Berlin – Die Deutsche Dermatologische Gesellschaft (DDG) hat ein virtuelles Internationales Moulagen-Archiv (VIMA) gegründet. Darin stellt die Fachgesellschaft 3D-Scans historischer sogenannter Wachsmoulagen bereit.
„Schon vor dem digitalen Zeitalter waren 3D-Technologien in der Dermatologie Alltag. Moulagen sind exakte Kopien von Hautbefunden in Farbe und Form. Sie können etwas, was Fotos nicht leisten: Hautbefunde haptisch erfahrbar machen“, erläutert der Gründer des Archivs, Alexander Schneller, Arzt an der Universitätshautklinik Augsburg.
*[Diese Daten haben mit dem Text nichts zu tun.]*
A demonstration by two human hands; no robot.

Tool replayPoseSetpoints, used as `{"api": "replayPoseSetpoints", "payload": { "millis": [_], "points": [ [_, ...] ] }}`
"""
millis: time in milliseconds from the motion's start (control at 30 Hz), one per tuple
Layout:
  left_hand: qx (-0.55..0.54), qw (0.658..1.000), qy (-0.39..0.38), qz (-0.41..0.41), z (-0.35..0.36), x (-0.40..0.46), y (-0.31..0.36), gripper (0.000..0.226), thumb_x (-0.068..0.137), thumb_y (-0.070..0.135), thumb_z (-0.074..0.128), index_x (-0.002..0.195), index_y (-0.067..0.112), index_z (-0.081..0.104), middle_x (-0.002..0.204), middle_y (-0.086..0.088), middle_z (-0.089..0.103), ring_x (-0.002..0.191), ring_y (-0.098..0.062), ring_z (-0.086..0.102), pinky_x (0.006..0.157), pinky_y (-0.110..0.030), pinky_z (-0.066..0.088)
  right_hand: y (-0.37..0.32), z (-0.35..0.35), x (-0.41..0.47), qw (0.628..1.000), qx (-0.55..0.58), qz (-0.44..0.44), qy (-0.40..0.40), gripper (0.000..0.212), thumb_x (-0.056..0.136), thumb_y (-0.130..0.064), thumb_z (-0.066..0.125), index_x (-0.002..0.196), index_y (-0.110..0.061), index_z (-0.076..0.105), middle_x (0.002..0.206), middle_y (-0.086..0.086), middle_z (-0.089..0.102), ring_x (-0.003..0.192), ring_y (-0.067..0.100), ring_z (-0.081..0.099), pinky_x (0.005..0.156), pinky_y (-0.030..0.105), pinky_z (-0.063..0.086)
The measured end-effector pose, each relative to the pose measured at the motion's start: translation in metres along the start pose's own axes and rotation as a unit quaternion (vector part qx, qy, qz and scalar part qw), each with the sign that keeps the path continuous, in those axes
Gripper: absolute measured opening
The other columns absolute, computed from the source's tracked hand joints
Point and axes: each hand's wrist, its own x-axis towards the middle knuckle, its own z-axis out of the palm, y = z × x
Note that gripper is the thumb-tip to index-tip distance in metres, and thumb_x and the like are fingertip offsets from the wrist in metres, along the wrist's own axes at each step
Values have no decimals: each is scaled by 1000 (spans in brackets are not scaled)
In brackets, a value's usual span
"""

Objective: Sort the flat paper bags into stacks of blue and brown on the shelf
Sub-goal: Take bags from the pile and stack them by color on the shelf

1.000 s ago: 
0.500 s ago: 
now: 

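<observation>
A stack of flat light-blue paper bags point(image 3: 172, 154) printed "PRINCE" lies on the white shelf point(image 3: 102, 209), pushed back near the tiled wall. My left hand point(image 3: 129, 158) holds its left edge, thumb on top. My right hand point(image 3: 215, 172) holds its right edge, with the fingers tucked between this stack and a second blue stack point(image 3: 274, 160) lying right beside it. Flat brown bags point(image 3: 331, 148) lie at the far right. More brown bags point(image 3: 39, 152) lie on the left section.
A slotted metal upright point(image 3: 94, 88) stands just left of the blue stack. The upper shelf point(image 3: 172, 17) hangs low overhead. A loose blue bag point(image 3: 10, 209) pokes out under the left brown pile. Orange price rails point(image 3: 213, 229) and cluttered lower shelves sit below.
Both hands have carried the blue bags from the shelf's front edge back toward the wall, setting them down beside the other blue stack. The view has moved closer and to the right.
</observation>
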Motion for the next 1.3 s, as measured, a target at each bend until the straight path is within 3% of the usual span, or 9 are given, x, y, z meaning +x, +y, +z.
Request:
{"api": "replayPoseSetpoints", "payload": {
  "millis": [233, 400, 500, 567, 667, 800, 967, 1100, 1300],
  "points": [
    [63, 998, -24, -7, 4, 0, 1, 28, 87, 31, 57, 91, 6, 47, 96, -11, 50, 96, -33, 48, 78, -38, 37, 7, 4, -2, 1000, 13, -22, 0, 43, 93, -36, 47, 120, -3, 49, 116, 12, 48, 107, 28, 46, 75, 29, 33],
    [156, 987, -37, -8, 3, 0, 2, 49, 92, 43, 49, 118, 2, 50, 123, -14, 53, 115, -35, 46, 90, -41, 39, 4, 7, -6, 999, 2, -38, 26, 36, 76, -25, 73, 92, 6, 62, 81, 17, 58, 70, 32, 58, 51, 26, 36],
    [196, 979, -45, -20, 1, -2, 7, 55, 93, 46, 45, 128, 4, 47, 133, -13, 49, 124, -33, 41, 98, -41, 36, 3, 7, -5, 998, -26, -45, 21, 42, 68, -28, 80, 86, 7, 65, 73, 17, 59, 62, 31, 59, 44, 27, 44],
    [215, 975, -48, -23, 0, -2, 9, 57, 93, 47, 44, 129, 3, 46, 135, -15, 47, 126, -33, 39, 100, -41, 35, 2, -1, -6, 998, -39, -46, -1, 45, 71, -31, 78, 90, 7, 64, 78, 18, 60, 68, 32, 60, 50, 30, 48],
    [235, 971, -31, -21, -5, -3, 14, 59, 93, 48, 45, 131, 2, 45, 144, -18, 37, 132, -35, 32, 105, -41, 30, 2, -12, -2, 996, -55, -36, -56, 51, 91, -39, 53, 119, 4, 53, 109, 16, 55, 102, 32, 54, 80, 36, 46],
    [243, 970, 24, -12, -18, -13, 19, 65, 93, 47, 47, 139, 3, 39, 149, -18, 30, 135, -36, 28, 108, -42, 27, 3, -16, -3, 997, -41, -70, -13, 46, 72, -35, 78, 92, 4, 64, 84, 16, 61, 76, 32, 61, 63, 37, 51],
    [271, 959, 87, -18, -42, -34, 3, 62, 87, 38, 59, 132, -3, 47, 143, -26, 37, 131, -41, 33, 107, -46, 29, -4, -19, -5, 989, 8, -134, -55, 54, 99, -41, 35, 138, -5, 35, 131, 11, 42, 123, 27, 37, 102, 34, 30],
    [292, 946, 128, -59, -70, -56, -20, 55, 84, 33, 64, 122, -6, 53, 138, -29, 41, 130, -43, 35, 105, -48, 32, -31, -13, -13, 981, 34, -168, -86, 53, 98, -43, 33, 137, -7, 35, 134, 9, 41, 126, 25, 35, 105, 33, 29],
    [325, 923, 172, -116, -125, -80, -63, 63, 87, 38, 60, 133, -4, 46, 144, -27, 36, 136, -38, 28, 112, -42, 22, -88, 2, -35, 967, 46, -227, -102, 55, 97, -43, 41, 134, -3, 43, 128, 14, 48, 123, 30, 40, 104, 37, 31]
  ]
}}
Allerdings ist die Konservierung der aus Wachs, Holz, Haaren und Stoff hergestellten Modelle eine Herausforderung für die Archive. Daher kam Schneller der Gedanke, dieses Erbe mit moderner Technologie für die heutige Aus- und Weiterbildung nutzbar zu machen.
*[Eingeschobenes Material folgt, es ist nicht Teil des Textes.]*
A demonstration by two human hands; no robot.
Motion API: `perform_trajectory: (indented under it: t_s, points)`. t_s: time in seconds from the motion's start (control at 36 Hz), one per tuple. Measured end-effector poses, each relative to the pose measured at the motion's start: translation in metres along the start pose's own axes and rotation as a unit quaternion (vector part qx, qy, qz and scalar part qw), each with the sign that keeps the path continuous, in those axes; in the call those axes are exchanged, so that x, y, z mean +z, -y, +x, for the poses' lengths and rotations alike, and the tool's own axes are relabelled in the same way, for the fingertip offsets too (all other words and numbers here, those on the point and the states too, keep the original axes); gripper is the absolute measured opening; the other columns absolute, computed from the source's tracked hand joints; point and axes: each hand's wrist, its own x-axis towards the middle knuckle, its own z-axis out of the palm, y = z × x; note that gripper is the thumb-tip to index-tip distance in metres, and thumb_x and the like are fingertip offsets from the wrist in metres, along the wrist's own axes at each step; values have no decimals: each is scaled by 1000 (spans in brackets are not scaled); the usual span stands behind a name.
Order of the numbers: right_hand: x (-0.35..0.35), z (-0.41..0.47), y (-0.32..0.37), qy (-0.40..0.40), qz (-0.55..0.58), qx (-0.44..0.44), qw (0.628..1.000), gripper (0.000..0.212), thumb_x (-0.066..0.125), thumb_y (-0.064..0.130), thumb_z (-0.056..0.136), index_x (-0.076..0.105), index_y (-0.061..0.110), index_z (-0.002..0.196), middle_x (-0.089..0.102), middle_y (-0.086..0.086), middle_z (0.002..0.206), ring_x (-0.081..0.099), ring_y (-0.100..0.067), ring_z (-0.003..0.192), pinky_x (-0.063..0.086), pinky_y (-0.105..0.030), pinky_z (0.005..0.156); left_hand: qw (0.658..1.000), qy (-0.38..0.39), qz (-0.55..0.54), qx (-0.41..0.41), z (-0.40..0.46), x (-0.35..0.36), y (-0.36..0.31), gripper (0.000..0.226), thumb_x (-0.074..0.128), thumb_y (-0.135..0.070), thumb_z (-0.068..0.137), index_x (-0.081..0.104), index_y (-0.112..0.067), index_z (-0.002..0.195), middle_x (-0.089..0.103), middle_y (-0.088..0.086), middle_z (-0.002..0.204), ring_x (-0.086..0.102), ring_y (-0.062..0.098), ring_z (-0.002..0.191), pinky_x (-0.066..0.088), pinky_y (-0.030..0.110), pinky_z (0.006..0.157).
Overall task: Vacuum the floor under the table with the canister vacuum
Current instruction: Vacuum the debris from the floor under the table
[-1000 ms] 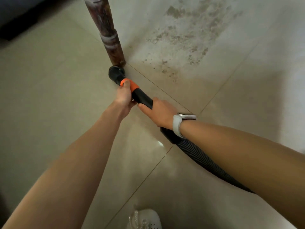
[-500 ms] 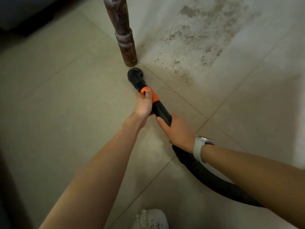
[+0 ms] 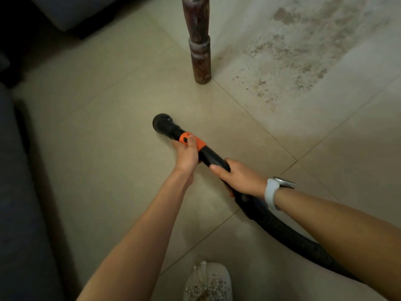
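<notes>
Pulling back from the counter leg (image 3: 199, 48), the brush has come well away from it over the last second: a moment ago the round head was right against the foot of that leg, and now a bare stretch of floor (image 3: 91, 131) lies between them, the leg standing towards the far edge of the view. The floor itself is pale tile with diagonal joints, and a wide speckled patch of dirt (image 3: 303, 53) lies beyond the leg to the right, apparently untouched. A dark sofa edge (image 3: 19, 192) runs down the left side. The ribbed hose (image 3: 288, 233) trails off to the right under the forearm, and the canister is out of view. The black wand (image 3: 211, 156) slants from the hose up to the brush head (image 3: 162, 123), which sits low on the tile, though I cannot tell whether its bristles touch. The right hand (image 3: 240, 178), a pale watch (image 3: 272, 191) at the wrist, has its grip wrapped round the wand's rear end; the left hand (image 3: 186, 156) is clenched round the wand by the orange collar (image 3: 193, 141), thumb on it. I'd judge this the return of a stroke, with the dirty patch yet to be covered.
</notes>
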Motion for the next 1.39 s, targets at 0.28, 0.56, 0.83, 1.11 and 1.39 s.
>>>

Die 3D-Scans stammen von Modellen aus historischen Sammlungen in Bologna, Paris, Erlangen, Frankfurt und Zürich. Nutzende können die Exponate gezielt nach Diagnose, Lokalisation, Entstehungsjahr oder Sammlung filtern und so zum Selbststudium oder für Lehrveranstaltungen nutzen.
„Krankheitsbilder können durch die digitalen Moulagen in einer Detailtreue erlebt werden, die Fotos oft nicht leisten können und das bequem vom Bildschirm aus“, betont Silke Hofmann, Direktorin des Zentrums für Dermatologie, Allergologie und Dermatochirurgie am Helios Universitätsklinikum Wuppertal und Beauftragte für die Öffentlichkeitsarbeit der DDG.
„Das ist eine Bereicherung für die Lehre, aber dient auch der persönlichen Weiterbildung oder Auffrischung von vorhandenem Wissen“, so Hofmann.